A Detroit Free Press article on Friday bore the headline: “With Biden gaining in the polls, Michigan’s status as battleground state up in the air.”
The Free Press went on to note that a recent EPIC-MRA poll found Biden up by 12 points and the Real Clear Politics average in the state put Biden at a 7-point advantage—a wider gap than in any other battleground state.
FiveThirtyEight did an update on battleground states with at least three polls conducted since May 1 and similarly concluded “the most notable takeaway here is Biden’s sizable lead in Michigan and Wisconsin.”
Here’s the site’s breakdown of all those states, with some getting more polling attention than others. But Wisconsin and Michigan—at five and eight polls respectively—both have a decent amount of polling informing the contest.
Remember, Trump carried both Wisconsin and Michigan by less than 1 point in 2016. And of course, caution is always necessary since we’re still about a handful of months away from Election Day and who knows what kind of surprises the remaining months could hold. FiveThirtyEight also notes that the polling in each state varies quite a bit, with Michigan polls ranging from Biden +2 to +15 and Wisconsin polls showing everything from a tie to Biden +9. But Biden’s strength in both states is still noteworthy given that conventional wisdom suggested they would both be more tightly contested throughout the race.

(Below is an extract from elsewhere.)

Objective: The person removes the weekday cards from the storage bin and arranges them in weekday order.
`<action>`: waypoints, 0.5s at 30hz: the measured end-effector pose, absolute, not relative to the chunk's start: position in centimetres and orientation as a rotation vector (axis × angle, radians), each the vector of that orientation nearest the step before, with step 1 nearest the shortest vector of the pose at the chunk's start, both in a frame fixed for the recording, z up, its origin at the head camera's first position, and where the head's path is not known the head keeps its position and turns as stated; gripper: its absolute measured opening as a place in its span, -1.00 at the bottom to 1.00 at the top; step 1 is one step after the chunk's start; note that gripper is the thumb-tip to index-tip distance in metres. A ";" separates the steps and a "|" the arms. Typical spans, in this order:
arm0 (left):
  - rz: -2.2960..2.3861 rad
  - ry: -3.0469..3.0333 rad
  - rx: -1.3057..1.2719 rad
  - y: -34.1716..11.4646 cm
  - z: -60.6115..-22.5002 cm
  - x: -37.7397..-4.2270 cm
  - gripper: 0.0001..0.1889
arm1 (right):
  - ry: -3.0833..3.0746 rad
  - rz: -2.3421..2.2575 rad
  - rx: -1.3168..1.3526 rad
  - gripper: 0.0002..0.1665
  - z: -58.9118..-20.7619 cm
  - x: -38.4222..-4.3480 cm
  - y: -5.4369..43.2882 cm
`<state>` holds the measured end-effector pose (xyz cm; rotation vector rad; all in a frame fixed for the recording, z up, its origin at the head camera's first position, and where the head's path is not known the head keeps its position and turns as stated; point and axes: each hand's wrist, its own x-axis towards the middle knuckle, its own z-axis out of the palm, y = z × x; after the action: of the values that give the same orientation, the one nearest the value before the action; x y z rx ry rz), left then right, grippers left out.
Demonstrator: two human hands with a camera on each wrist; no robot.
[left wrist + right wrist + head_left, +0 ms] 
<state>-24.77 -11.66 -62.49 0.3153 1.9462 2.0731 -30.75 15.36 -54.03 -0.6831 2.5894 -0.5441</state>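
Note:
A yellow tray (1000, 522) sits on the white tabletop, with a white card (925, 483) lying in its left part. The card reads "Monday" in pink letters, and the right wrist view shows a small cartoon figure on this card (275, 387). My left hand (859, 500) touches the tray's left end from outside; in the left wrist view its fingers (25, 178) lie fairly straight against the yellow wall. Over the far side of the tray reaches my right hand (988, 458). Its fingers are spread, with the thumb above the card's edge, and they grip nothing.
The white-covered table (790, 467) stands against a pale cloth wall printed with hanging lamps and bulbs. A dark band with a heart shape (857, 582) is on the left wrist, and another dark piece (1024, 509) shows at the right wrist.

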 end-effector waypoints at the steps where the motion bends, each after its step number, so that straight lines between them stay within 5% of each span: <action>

The other two states that are notable were both states where Trump was supposed to have a significant advantage: Ohio and Iowa. Likely for that very reason, both states were the subject of just two polls since May 1 (Civiqs conducted one of the Iowa polls). In 2016, Trump won both states by very comfortable margins: 8 points in Ohio and more than 9 points in Iowa. Yet he’s only leading Biden in Ohio by an average margin of +0.4 and in Iowa by +0.5.
Here’s the full list of the data crunched by FiveThirtyEight, with the polling averages in North Carolina at Biden +0.5 and Florida at Biden +2.5 also being noteworthy.
As FiveThirtyEight notes, all of the original battleground states except for Michigan have Republican-leaning national averages, which is why Trump has a built-in advantage in the Electoral College. “Should Biden continue to hold a sizable lead, the chances of an Electoral College-popular vote split will probably be low. But if the polls get closer, the odds will increase because the eventual tipping point state is almost certainly among these eight states,” writes Geoffrey Skelley.
But if you want to be one of these two candidates right now, Biden’s the person to be. By any metric, Biden is well-positioned in most of the battleground states—so much so, that some are wondering if the original battleground assumptions hold.